If you come in too high, they may balk at the price. Too low, and they may question the quality of your offer. How can you find the pricing sweet spot?
How to Create Value-Based Pricing for Your Services
Looking at pricing from a business process perspective means using formulas and processes to determine the right price for our services so we can feel confident in every quote (timestamp 01:20).
Let’s start with a basic pricing formula:
Price = Value - Risk
Let’s say there’s a lottery ticket with a $100 prize. If the ROI of $100 is guaranteed (100% odds of receiving the $100 prize), most people will pay close to the total value to make a small return, say $99.99. But the riskier a purchase is, the less people are willing to pay.
If the odds change from a sure thing to one out of 1000 people, your $100 lottery ticket’s value drops to just a dollar or two.

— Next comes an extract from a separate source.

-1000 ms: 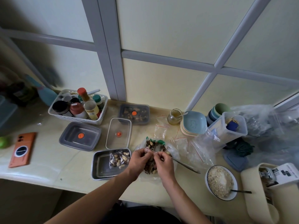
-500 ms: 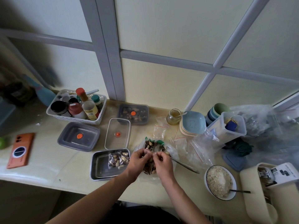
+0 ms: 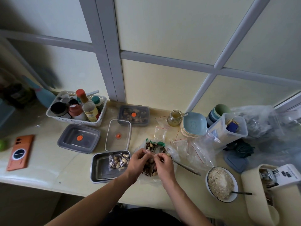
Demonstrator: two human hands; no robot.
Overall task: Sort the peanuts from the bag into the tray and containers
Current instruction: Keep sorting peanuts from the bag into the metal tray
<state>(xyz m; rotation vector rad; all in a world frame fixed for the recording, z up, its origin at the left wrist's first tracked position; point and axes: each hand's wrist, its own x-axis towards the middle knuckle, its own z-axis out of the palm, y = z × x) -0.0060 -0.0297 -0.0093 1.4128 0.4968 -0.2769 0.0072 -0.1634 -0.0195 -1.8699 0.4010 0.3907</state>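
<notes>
Tray (image 3: pixel 97 167) left of bag (image 3: pixel 171 154); containers (image 3: pixel 78 137) behind tray — bowl (image 3: pixel 210 190) right.

The rectangular metal tray (image 3: pixel 101 168) looks dull and brushed. The clear plastic peanut bag (image 3: pixel 155 145) is crinkled and glossy. The white plastic basket (image 3: pixel 73 120) is matt; the pale counter (image 3: pixel 48 173) is smooth.

Bag (image 3: pixel 155 145) partly behind right hand (image 3: pixel 164 168)
</notes>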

Most things come with inherent risk. If you hire a designer for a website that could potentially bring in 10k in sales, many factors determine whether you will actually achieve those results. Your marketing, advertising, operations, and even your web host’s reliability can factor into your website’s success. So, while your website may have 10k in potential, there’s no promise you’ll see those earnings or when. One month? Five years?
This is a great starting point, but things get much more subjective when considering your customer’s perception.
Let’s adjust our formula to account for our customer’s perceived value and risk.
Price = Perceived Value – Perceived Risk
Know Your Customer Profile: How Perception Influences Pricing
A customer profile, or avatar, is a way of defining your target audience. You need to understand your potential clients’ values, desires, and challenges to convert them into paying customers.
Here’s an example of perceived value and how it affects pricing (timestamp 05:00).
It’s the same offer and experience; nothing has changed but the customer profile and perceptions of value and risk.
While you cannot change your customers’ personalities or values, you can influence how they perceive your offer, managing their expectations of the overall value and inherent likelihood or risk involved in receiving it.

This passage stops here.